Warping boards can be quite expensive and are large items which take up a lot of space - if you have plenty of wall space they can be hung up, but that's not an option available to me. So I availed myself of a set of handmade warping pegs from a retired teacher selling on Ebay for £10; they can be clamped to the table at whatever distance apart you require, and the warp is wound round and measured out on them. A special figure of eight manoeuvre before the last peg keeps the warping threads in the right order and makes it easy to count them and transfer them to the loom.

One of the things I particularly enjoyed about warping the loom was the terminology associated with the process. To be able to state that I had sleyed my reed (as in a Facebook post 'The Knit Nurse has....sleyed her reed') made me feel immensely proud, as well as slightly smug, as if I had learned the password for some kind of secret society!

I allowed myself to enjoy the smugness for a few minutes, since I knew that this was only the tiniest fraction of the process - it was a great feeling that I had managed to teach myself to do this, but only a tiny step towards the summit.

For the uninitiated, sleying means threading - and the reed and the heddles are both parts of the loom which the warp passes through.
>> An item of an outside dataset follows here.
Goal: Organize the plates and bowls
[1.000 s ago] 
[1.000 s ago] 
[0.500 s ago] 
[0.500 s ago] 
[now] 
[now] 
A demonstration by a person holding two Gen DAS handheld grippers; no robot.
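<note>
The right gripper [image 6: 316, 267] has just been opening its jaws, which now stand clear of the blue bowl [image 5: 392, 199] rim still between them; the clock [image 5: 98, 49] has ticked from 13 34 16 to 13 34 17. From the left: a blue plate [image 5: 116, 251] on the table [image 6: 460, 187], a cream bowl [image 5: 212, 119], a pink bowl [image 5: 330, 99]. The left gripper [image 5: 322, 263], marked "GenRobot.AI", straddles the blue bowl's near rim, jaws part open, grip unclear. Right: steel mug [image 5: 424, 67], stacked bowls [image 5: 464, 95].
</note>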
They keep the warp at an even distance apart (the reed) and are raised and lowered in different orders and combinations (the heddles) to make the shed (the gap) through which you pass your shuttle, carring the weaving thread.


Check out my reed - it's fully sleyed!

Sleying takes quite a long time, a good eye (which thankfully I have) and you can also get special tools to assist with the threading. I fashioned my own version of a dual-purpose sleying/heddle hook from a bent paper clip.



Once sleyed, the warp must be tied to the front and back aprons and wound on to the starting point. Deborah Chandler's book describes several different methods of warping a loom - from the front, from the back, and another version which is a combination - in great detail. Sometimes in too much detail in fact, leaving me flipping the pages impatiently to skip whole paragraphs debating the pros and cons of each version in an attempt to get to the next set of instructions.

But with plenty of instructions, photos and diagrams, the process was fairly straightforward, albeit somewhat exhausting and time-consuming. And I made it eventually, learning quite a few things along the way (which no doubt I will have forgotten by the time I next warp a loom!).

The next step, to start weaving, presented me with another obstacle - no shuttles! Not to be deterred, and given some impetus by the success of the homemade sleying hook, I devised a couple of shuttles out of some very stiff corrugated cardboard. I wound them with the weaving thread, and started to weave 'tabby' (another secret handshake!). Unfortunately the shuttles proved to be shittles, bending in the middle after very little use (whose stupid idea to cut the corrugated cardboard that way?!) and annoying me because they were very difficult to pass through the shed without catching on the warp. I persevered for a while, until the opportunity presented itself to go to the Handweavers Studio in Walthamstow to buy some proper stick shuttles.



Please admire my first attempt (using shittles) and anticipate how much improved the next bit will be, now that I've got proper shuttles! I will do my best to live up to your expectations.

I'm not sure whether I am going to really take to weaving - I guess the real test will come when I get past the process and on to the creative side. There seems to be lots of calculation involved in designing ones own weave, and I am reluctant to let too much maths into my life. At this point I just want to explain that I have a degree in civil engineering (a large part of which was maths), but I now work in the media, where words are my daily bread. I suspect studying for the degree might have crushed any interest or expertise I had in maths and science. However, if I take to this weaving lark, I might make an exception - I'm certainly not going to let it stop me from trying!